I made a pizza last nite in fact, using your dough recipe. The only
problem I had was the dough itself was not crisp on the bottom, but chewy instead.
The oven temp was 500, and I use a pizza stone. It seems there's a fine line between getting the crust baked to the right done-ness without over
cooking and burning the cheese and other toppings. And yep the rack was in the middle of the oven. How can I make this pizza come out right??
Thanks for any help you can offer.
Roger answer this question:
How long did you heat your pizza stone? This is the biggest problem that
people have when using a stone.
They think that because their oven says 500+ F that the oven is ready for
Not true, Not true. You need to preheat your stone, for one hour, at least.
One (1) hour!!!
Hot hot hot~!!! That is the key....
There is really no fine line: your oven is either hot enough or not...
Honestly it is hard to get great pizza in an oven that only goes to 500 F.
You really need to get your oven hotter for crisp pizza.
Sorry to tell you. But that is the truth.
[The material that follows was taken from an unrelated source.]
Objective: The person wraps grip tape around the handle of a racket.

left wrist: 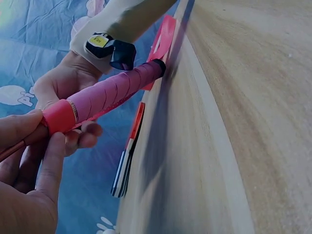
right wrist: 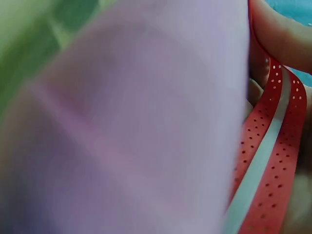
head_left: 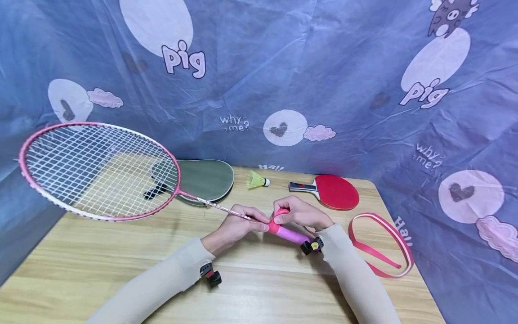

How old is your oven? Can you get it hotter than 500 F? 500+ F is better!!!
Is it really 500 F? Did you use an oven thermometer?
Some peole think there oven is hot enough..you can really only tell with a
It is critical you pre-heat your stone for: AT LEAST ONE HOUR.
No shortcuts here. No kidding.
I look forward to hearing from you.
And for some great recipes please check out my Pizza Therapy Pizza Book:
Tons of tips, recipes and more...
pizza on earth,
"Pizza on Earth...Good Will to All!"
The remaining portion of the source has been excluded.